Your task => If anything in the data looks odd, keep it anyway and write the whole listing out unchanged.

Given material =>

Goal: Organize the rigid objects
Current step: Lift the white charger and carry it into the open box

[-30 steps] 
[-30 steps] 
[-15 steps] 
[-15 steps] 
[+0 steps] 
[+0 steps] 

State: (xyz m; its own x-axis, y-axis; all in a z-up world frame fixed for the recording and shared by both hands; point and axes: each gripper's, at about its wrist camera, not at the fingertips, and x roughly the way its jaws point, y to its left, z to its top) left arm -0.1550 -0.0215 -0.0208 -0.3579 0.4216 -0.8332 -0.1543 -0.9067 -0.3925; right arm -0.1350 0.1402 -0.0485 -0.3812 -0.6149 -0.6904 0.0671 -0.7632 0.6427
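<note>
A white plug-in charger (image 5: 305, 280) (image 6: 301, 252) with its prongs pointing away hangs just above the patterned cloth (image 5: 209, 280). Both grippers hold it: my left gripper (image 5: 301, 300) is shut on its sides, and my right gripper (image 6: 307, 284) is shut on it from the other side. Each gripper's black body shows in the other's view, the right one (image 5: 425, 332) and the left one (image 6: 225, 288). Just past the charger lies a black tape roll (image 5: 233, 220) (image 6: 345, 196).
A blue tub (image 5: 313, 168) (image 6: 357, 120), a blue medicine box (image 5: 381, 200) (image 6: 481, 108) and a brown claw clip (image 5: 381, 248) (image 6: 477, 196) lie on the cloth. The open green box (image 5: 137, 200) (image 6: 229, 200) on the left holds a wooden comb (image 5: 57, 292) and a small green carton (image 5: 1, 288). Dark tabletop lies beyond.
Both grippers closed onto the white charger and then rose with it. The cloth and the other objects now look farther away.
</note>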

Your response =>
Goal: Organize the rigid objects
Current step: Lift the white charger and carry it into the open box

[-30 steps] 
[-30 steps] 
[-15 steps] 
[-15 steps] 
[+0 steps] 
[+0 steps] 

State: (xyz m; its own x-axis, y-axis; all in a z-up world frame fixed for the recording and shared by both hands; point and axes: each gripper's, at about its wrist camera, not at the fingertips, and x roughly the way its jaws point, y to its left, z to its top) left arm -0.1550 -0.0215 -0.0208 -0.3579 0.4216 -0.8332 -0.1543 -0.9067 -0.3925; right arm -0.1350 0.1402 -0.0485 -0.3812 -0.6149 -0.6904 0.0671 -0.7632 0.6427
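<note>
A white plug-in charger (image 5: 305, 280) (image 6: 301, 252) with its prongs pointing away hangs just above the patterned cloth (image 5: 209, 280). Both grippers hold it: my left gripper (image 5: 301, 300) is shut on its sides, and my right gripper (image 6: 307, 284) is shut on it from the other side. Each gripper's black body shows in the other's view, the right one (image 5: 425, 332) and the left one (image 6: 225, 288). Just past the charger lies a black tape roll (image 5: 233, 220) (image 6: 345, 196).
A blue tub (image 5: 313, 168) (image 6: 357, 120), a blue medicine box (image 5: 381, 200) (image 6: 481, 108) and a brown claw clip (image 5: 381, 248) (image 6: 477, 196) lie on the cloth. The open green box (image 5: 137, 200) (image 6: 229, 200) on the left holds a wooden comb (image 5: 57, 292) and a small green carton (image 5: 1, 288). Dark tabletop lies beyond.
Both grippers closed onto the white charger and then rose with it. The cloth and the other objects now look farther away.
</note>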

The requested output has been produced.